Hacker News new | ask | show | jobs
by Silhouette 3235 days ago
I think you and the other guy want that single conversion to be evidence, but in reality, it's statistical noise.

It is evidence, just like any other properly collected data point. It's just very weak evidence, is what we're saying.

Of course in real world situations there may be a lot of variance and the correct answer may well turn out to be the other one. But in the absence of additional information, that is true for literally any number of samples that is less than whatever proportion of the population would give you absolute proof that your chosen answer is correct. If you have 50%-1 samples and every single one went with option A, you're still wrong if the other 50%+1 would have gone for option B.

What you're calling "noise" is an ill-defined concept. Qualitatively there is no difference for a result in a two-way test between a single sample and 50%-1. You still don't know for sure which answer is the right one. However, you're going to be much more confident about having the right answer in the latter case, which is what I think closed was trying to explain to you.

Again, it's not about going in with an assumption of which is better, it's about realizing that in split testing the biggest challenge is disproving the null hypothesis.

But if you're running a test with null and alternative hypotheses, you are going in with an a priori preference for one outcome over the other. You are literally saying that if the result is close enough, you will prefer not to reject the null hypothesis, and therefore whichever variation you have arbitrarily chosen to be your null hypothesis will be the answer.

That is self-evidently not a neutral assessment of option A vs. option B, and therefore there will be some cases where your test is more likely than not to make the wrong decision. In short, you are using an inappropriate test for the situation that closed was describing.

1 comments

Alright, last comment from my side, just to clarify:

>> You are literally saying that if the result is close enough, you will prefer not to reject the null hypothesis, and therefore whichever variation you have arbitrarily chosen to be your null hypothesis will be the answer.

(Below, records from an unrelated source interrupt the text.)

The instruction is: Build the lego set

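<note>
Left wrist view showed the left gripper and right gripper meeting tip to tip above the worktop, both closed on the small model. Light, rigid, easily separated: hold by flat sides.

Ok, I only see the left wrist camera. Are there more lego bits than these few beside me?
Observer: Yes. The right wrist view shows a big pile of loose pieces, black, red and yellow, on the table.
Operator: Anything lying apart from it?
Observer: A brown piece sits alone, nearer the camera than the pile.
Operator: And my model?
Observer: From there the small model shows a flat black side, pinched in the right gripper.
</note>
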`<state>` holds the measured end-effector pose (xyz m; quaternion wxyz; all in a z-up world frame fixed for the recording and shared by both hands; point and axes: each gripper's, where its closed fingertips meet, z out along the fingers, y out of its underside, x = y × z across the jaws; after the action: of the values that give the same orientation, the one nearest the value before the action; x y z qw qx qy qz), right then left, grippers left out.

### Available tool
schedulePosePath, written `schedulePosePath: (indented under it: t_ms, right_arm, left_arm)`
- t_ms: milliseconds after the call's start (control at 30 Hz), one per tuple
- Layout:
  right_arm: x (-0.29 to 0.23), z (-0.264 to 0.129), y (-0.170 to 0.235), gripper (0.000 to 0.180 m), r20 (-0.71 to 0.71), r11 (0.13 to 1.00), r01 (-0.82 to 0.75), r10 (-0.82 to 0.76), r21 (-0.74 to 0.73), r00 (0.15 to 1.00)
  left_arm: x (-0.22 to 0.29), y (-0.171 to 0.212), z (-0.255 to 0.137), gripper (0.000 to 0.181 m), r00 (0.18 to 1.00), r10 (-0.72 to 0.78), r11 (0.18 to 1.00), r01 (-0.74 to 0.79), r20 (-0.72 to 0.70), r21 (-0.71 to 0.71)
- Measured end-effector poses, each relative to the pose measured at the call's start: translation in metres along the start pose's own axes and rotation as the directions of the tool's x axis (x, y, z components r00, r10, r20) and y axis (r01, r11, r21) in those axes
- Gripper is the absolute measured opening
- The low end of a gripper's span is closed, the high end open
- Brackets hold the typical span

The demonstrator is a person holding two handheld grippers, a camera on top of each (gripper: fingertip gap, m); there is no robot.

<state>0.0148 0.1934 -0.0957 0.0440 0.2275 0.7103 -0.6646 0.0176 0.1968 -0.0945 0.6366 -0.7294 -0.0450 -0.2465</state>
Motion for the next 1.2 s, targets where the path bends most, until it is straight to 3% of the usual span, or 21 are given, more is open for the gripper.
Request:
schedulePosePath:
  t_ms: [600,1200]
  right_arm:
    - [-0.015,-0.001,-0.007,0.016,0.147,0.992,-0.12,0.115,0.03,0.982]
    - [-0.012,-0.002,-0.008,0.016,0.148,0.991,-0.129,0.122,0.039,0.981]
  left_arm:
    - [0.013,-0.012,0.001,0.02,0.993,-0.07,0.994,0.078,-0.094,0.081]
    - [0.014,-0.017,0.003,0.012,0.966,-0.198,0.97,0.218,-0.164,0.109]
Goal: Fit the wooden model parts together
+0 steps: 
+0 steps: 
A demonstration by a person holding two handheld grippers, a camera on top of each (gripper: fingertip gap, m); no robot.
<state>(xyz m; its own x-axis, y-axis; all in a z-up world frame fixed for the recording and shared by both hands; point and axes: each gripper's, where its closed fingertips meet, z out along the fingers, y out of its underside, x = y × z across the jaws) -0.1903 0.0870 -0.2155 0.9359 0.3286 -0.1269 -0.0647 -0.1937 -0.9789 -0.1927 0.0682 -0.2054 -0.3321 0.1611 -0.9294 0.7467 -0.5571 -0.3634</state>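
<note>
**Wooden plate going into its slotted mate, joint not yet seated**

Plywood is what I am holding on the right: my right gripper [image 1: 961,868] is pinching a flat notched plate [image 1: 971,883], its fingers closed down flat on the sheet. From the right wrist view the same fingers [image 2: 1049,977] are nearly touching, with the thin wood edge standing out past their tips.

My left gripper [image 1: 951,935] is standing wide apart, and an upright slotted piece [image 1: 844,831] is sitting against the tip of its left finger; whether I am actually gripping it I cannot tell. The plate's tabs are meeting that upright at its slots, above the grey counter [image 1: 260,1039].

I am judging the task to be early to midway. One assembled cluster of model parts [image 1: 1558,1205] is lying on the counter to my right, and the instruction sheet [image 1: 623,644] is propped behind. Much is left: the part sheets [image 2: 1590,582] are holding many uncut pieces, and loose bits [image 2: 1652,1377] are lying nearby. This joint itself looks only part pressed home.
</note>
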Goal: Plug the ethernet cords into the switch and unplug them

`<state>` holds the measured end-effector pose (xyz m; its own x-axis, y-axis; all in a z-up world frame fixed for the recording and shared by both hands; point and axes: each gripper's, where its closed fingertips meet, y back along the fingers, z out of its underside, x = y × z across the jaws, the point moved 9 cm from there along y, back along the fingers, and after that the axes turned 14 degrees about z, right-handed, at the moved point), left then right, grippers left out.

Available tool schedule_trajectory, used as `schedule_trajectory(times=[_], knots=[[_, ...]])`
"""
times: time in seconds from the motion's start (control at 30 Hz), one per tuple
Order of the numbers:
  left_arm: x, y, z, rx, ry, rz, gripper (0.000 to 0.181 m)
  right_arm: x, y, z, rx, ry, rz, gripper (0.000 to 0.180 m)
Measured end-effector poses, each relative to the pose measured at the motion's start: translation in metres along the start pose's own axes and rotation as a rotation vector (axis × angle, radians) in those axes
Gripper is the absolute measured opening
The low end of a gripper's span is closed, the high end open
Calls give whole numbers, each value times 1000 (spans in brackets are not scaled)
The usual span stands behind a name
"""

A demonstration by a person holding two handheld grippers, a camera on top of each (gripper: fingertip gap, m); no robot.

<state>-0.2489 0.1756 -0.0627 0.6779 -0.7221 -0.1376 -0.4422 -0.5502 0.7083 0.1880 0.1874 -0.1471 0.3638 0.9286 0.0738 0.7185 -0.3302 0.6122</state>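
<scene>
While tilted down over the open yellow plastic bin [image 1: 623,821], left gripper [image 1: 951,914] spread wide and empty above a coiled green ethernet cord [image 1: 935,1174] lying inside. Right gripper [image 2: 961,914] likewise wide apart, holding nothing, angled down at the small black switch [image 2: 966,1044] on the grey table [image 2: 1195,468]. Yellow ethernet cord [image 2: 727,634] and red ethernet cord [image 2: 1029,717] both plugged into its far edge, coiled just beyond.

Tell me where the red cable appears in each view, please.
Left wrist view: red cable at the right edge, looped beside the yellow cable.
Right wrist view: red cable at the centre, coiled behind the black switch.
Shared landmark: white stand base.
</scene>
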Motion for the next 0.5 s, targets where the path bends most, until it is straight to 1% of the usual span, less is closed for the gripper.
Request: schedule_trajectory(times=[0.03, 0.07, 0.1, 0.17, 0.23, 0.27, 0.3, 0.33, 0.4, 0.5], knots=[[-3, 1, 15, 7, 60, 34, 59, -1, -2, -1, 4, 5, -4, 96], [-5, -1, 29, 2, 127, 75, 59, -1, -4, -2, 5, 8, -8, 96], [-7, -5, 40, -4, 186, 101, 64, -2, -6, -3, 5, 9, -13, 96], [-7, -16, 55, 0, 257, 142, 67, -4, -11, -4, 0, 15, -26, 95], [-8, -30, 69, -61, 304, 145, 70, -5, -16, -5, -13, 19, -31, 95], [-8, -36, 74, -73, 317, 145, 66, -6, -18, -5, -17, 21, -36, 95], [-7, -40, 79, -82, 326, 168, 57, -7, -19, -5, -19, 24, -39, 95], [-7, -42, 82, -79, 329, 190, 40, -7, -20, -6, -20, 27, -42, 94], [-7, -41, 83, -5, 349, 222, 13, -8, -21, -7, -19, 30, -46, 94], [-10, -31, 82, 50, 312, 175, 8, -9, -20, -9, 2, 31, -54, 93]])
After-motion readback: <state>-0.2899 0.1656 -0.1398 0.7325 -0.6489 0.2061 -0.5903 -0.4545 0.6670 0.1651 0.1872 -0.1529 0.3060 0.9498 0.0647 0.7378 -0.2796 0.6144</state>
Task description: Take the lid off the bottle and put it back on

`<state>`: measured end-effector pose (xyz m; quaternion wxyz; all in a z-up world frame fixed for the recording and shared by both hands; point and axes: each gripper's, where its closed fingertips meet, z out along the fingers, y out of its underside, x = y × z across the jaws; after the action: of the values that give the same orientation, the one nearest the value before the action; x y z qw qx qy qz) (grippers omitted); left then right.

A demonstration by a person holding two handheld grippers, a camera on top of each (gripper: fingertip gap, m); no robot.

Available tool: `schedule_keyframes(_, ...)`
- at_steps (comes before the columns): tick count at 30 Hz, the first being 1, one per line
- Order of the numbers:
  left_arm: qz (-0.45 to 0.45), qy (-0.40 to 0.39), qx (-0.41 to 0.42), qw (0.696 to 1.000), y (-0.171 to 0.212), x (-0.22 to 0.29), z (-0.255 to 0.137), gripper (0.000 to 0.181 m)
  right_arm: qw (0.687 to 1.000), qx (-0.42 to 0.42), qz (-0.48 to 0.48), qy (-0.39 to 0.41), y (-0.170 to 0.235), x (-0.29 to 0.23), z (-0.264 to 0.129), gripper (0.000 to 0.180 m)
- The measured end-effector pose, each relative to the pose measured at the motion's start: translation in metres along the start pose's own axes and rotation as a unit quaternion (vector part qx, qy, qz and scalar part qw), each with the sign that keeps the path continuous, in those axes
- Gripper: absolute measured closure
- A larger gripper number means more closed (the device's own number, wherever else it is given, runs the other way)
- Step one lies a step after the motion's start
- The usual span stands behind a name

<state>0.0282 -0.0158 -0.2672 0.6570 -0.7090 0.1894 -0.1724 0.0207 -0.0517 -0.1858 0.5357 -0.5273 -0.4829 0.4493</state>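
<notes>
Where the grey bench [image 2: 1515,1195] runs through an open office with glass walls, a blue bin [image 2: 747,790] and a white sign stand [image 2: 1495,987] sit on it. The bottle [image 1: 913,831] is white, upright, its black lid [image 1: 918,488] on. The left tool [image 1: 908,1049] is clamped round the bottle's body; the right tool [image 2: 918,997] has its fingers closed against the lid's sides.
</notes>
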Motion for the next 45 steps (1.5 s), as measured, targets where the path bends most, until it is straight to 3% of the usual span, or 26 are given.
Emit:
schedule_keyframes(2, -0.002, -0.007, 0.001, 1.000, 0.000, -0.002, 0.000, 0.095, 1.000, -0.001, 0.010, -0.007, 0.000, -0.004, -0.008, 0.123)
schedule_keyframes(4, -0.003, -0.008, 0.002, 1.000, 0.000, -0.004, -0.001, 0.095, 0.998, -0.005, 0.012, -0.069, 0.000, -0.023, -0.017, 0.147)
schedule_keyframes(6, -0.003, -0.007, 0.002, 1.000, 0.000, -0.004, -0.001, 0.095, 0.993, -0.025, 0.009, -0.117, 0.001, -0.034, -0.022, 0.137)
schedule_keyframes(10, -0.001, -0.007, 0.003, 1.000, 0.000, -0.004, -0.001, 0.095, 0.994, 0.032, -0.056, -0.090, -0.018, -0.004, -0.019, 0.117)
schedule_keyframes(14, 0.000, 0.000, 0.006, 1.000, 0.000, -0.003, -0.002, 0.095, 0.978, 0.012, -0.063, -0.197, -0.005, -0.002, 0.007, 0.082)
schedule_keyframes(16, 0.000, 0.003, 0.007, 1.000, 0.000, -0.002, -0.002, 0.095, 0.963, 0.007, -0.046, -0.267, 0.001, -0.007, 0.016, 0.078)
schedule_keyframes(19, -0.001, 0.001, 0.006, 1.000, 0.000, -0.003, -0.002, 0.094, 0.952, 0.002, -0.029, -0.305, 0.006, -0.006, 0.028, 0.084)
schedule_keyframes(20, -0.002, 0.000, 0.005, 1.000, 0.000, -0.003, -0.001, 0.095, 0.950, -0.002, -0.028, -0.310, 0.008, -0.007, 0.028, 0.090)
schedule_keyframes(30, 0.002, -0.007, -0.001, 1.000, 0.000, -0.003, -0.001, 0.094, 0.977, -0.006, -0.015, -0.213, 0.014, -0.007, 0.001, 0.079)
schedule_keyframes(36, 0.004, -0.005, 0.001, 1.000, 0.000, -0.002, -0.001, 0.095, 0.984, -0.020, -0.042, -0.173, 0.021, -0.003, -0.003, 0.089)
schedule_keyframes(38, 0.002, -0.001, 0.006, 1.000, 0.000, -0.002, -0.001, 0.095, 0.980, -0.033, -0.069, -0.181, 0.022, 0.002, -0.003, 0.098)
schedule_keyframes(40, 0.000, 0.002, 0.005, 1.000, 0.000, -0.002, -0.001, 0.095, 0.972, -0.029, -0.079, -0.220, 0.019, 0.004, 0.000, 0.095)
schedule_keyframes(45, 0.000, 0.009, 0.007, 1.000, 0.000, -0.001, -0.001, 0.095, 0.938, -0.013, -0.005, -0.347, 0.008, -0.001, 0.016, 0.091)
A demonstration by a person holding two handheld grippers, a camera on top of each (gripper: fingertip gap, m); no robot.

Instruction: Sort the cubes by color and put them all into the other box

This is a misunderstanding. The null hypothesis is that your two variants have no statistical impact on conversion and any edge you see is just random. That is the hurdle you have to overcome to gain any useful direction from B testing.

GL!

Fair enough, my phrasing before was a little casual, but the underlying point is sound. A hypothesis test might tell you that there is no significant impact on conversion at your chosen level. However, you still have to make a choice between option A and option B. If you have no a priori reason to favour one as the default and no additional data to consider -- which, again, is a crucial detail in the situation closed was talking about -- you should logically still choose whichever option that was most successful during your experiment. This is simply because if your conclusion was correct and there is no impact on conversion then which you pick doesn't matter, but if your result was a false negative then it is more likely that the more successful option during the experiment is the better choice. Given that you're going to pick that one anyway, your hypothesis test hasn't actually provided any useful information to help inform your decision in this scenario.

In any case, we seem to be talking at cross-purposes here, so perhaps we'll have to agree to disagree on this one.